Il était l’un des visages les plus puissants de l’industrie française, mais aussi l’un des plus controversés. Loïk Le Floch-Prigent est mort dans la nuit du 15 au 16 juillet 2025, à l’âge de 81 ans. Retour sur ses derniers instants et ce qui l’a emporté.
Où est-il mort ?
Selon plusieurs sources concordantes (Le Télégramme, Le Monde, Orange Actu), l’ancien patron d’Elf, de GDF et de la SNCF s’est éteint à l’hôpital Cognacq-Jay dans le 14ᵉ arrondissement de Paris.
Cet établissement est spécialisé dans l’accompagnement des patients atteints de maladies lourdes, notamment les cancers en phase avancée ou les pathologies dégénératives nécessitant des soins palliatifs.
De quoi est-il mort ?
Officiellement, la cause exacte n’a pas été détaillée. Les médias parlent d’« une longue maladie », formulation classique utilisée pour décrire un cancer ou une pathologie chronique grave. Aucune mention précise n’a été faite par sa famille ou ses proches collaborateurs.
Cependant, plusieurs sources laissent entendre que son état s’était dégradé ces derniers mois, nécessitant des hospitalisations fréquentes et un accompagnement permanent.
Que disait sa famille ?
Sa femme, Marlène Le Floch-Prigent, a simplement déclaré au Télégramme que jusqu’au bout, il a gardé son humour et son esprit critique. Il était lucide et combattif.
Elle n’a pas souhaité communiquer la nature exacte de sa maladie, préférant insister sur son héritage. Celui d’« homme qui a toujours défendu l’industrie française, parfois contre tous. »
Qui était-il vraiment ?
Pour ceux qui découvrent son nom aujourd’hui, Loïk Le Floch-Prigent était un ingénieur polytechnicien. Rapidement devenu une figure majeure du capitalisme d’État à la française.
Il a dirigé Rhône-Poulenc (1982-1986), Elf Aquitaine (1989-1993), GDF (1993-1995) et la SNCF (1995-1996).
Mais sa carrière a été brisée par l’énorme affaire Elf. En 2003, il est condamné à cinq ans de prison pour abus de biens sociaux et détournement de fonds. Il passera effectivement environ deux ans derrière les barreaux avant de rebondir comme consultant, chroniqueur et conférencier, multipliant les prises de parole sur l’industrie et la politique.

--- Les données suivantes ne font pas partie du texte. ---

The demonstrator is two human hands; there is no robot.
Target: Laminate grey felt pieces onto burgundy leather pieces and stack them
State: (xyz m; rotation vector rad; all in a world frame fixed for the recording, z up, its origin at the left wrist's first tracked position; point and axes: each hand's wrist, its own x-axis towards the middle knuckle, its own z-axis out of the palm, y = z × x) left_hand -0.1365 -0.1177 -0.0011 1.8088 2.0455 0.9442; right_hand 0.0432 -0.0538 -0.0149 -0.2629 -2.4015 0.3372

Des hommages en demi-teinte
Sa disparition tourne une page d’une époque où les grands patrons français étaient à la fois intouchables et exposés, pilotant des mastodontes industriels avant de tomber pour corruption ou abus de biens sociaux. Un parcours qui reflète la grandeur et les dérives du capitalisme français des années 80-90.
Si certains syndicats et acteurs de l’industrie saluent un homme « visionnaire et engagé pour la France », d’autres rappellent qu’il restera avant tout l’un des symboles des scandales politico-financiers.
Sur les réseaux, son décès suscite peu d’émotion populaire mais ravive des souvenirs chez ceux qui suivaient l’affaire Elf.